3 The names of Augustus, Caligula, Tiberius, Domitian, Claudius, and Nero are found in the royal ovals; the oldest being those of Ptolemy XI, the founder of the present edifice, which was, however, rebuilt upon the site of a succession of older buildings, of which the most ancient dated back as far as the reign of Khufu, the builder of the great pyramid. This fact, and the still more interesting fact that the oldest structure of all was believed to belong to the inconceivably remote period of the Horshesu, or “followers of Horus” (i.e. the petty chiefs, or princes, who ruled in Egypt before the foundation of the first monarchy), is recorded in the following remarkable inscription discovered by Mariette in one of the crypts constructed in the thickness of the walls of the present temple. The first text relates to certain festivals to be celebrated in honour of Hathor, and states that all the ordained ceremonies had been performed by King Thothmes III (eighteenth dynasty) “in memory of his mother, Hathor of Denderah. And they found the great fundamental rules of Denderah in ancient writing, written on goat-skin in the time of the Followers of Horus. This was found in the inside of a brick wall during the reign of King Pepi (sixth dynasty).” In the same crypt, another and a more brief inscriptions runs thus: – “Great fundamental rule of Denderah. Restorations done by Thothmes III, according to what was found in ancient writing of the time of King Khufu.” Hereupon Mariette remarks – “The temple of Denderah is not, then, one of the most modern in Egypt, except in so far as it was constructed by one of the later Lagidæ. Its origin is literally lost in the night of time.” See "Dendérah, Description Générale," chap. i. pp.55, 56.

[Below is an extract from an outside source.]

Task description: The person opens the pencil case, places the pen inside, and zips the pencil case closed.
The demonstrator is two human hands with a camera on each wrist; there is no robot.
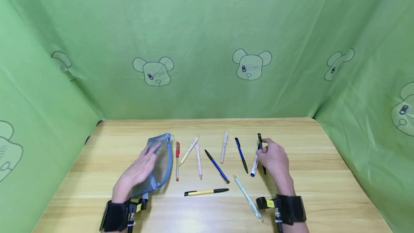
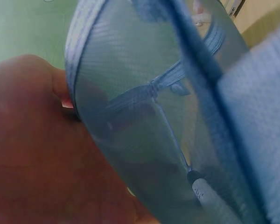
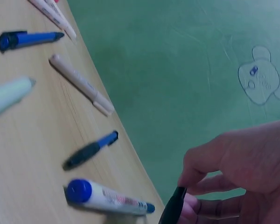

4 See Mariette’s "Denderah," which contains the whole of these multitudinous inscriptions in 166 plates; also a selection of some of the most interesting in Brugsch and Dümichen’s "Recueil de Monuments Egyptiens" and "Geographische Inschriften," 1862, 1863, 1865 and 1866.

5 Hathor (or more correctly Hat-hor, i.e. the abode of Horus) is not merely the Aphrodite of ancient Egypt: she is the pupil of the eye of the Sun: she is the goddess of that beneficent planet whose rising heralds the waters of the inundation; she represents the eternal youth of nature, and is the direct personification of the beautiful. She is also goddess of truth. “I offer the truth to thee, O Goddess of Denderah!” says the king, in one of the inscriptions of the sanctuary of the Sistrum; “for truth is thy work, and thou thyself art truth.” Lastly, her emblem is the Sistrum, and the sound of the Sistrum, according to Plutarch, was supposed to terrify and expel Typhon (the evil principle); just as in mediæval times the ringing of church-bells was supposed to scare Beelzebub and his crew. From this point of view, the Sistrum becomes typical of the triumph of good over evil. Mariette, in his analysis of the decorations and inscriptions of this temple, points out how the builders were influenced by the prevailing philosophy of the age, and how they veiled the Platonism of Alexandria beneath the symbolism of the ancient religion. The Hat-hor of Denderah was in fact worshipped in a sense unknown to the Egyptians of pre-Ptolemaic times.